A lucky break if there ever was one, Bradley has since transformed the newsletter into an all-encompassing media outlet that gives unprecedented access to a collegiate team.  But with few, if any, other teams doing this, why evolve so aggressively?

“We had the magazine and made it a little bit better, tried to grow it, took it to full color and after that, it was the 07 season and we lost to VCU.”

Duke fans would be lucky to forget Eric Maynor’s dagger in the first round of the NCAA tournament that put the 2007 team out of its misery.  It was the nadir of a Duke era that saw more criticism than ever.

“There was a lot of negativity out there, there’s always the haters but that year was really bad.  So Coach K had everyone in a room that was on the staff.  There was more of an intensity to it.  After the 07 season, and after Lehigh, you saw a different Coach K like things were going to change, there was no question.  So one of the things he said was ‘We do this Blue Planet really well, how can we get our story out there to more people?’  That was sort of the genesis of it.”

Since then, the Duke brand has tried to evolve and represent more than what the stereotypes and the haters would have you think.

“I think Duke has an image I’ve tried to help with Duke Blue Planet but Duke has this image of being really serious, really intimidating, you see Coach K on TV and he looks really intense.  That’s the biggest negative recruiting against us; that class is just so strenuous, you’re not going to have as much fun here, and that’s not really the case.  We do have fun, we win, and you try to show that personality.  We’re not some corporate machine, there are great personalities here, great kids, and you want people to see that.”

Of course, who would know the pulse of the fanbase better than someone who has experienced all the highs and lows of Duke basketball as one of us?

“One of the best parts of the job is, growing up a huge Duke fan and tenting in Kville, I want to reach those people.  I get excited about the same things.
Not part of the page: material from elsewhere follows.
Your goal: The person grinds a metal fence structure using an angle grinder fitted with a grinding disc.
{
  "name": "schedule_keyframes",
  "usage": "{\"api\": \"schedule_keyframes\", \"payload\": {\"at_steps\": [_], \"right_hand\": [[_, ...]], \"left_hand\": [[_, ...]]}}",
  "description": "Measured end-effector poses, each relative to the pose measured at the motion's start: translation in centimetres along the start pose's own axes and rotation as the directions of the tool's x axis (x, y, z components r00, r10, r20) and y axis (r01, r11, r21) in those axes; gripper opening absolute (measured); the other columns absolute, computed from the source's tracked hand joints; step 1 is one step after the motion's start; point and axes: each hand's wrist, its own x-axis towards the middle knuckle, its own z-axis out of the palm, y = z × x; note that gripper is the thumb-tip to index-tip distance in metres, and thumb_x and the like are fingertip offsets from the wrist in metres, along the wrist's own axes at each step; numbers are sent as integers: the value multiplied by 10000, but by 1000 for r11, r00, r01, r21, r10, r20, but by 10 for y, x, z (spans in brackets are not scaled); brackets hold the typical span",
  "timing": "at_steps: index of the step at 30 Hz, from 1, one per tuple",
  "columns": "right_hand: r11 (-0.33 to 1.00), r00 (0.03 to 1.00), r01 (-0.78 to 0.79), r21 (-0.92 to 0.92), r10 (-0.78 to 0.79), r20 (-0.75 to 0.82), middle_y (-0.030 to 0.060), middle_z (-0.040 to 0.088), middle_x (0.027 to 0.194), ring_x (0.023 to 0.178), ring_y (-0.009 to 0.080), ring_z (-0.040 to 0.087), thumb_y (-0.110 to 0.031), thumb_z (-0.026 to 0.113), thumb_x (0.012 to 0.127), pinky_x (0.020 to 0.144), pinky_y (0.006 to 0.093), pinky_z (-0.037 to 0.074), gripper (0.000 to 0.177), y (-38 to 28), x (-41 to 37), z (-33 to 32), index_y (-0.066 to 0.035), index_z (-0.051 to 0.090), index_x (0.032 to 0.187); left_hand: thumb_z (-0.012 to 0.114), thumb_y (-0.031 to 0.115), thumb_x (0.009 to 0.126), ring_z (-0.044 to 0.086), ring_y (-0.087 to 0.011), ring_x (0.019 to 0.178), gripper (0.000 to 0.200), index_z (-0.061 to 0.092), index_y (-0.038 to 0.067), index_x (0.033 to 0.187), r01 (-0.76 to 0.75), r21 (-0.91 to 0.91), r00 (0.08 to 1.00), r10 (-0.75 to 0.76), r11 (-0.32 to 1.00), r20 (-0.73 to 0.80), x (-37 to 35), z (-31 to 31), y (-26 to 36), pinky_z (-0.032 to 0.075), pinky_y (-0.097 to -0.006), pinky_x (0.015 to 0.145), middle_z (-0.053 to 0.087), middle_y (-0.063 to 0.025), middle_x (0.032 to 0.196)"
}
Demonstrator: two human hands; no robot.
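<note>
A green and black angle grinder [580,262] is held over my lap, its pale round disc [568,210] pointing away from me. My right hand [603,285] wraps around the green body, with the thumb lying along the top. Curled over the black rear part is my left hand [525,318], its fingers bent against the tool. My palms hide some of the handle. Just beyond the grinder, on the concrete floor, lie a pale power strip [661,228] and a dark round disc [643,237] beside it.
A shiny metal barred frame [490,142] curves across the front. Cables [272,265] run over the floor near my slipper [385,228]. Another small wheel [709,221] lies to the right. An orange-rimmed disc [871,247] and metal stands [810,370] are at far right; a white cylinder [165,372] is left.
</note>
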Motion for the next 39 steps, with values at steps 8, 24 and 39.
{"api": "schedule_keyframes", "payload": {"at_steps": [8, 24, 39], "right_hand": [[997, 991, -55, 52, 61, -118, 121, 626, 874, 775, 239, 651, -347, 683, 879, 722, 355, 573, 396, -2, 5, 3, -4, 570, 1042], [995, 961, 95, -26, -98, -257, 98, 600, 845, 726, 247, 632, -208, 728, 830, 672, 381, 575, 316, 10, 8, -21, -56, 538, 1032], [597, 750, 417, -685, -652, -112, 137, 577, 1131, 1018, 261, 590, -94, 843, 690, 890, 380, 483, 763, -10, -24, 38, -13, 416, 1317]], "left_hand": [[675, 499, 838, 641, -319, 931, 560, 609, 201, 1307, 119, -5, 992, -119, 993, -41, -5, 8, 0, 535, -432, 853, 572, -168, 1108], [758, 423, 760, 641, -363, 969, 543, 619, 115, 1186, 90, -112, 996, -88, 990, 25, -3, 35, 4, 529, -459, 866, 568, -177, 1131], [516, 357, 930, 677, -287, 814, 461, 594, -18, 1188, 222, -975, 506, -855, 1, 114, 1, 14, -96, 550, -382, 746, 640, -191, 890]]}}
I’m a fan just the same.  When you go on social media and you see people are excited about it, that makes me want to go out and do more videos, see what people think, and hear more great ideas; all that is just great.”

Now, the rare quality of Bradley’s job is that he is given the freedom and creative control to bring that Duke brand to the fans and gauge their thoughts.  However, he did point out that cultivating the brand isn’t the best part of the job.

“People always think, you work for Duke basketball, like that’s the sexy job, but the best thing about it is the type of people.  Obviously Coach K attracts great people to the program, so working for him is cool and actually getting to know him and you get to know the players, it’s a family.”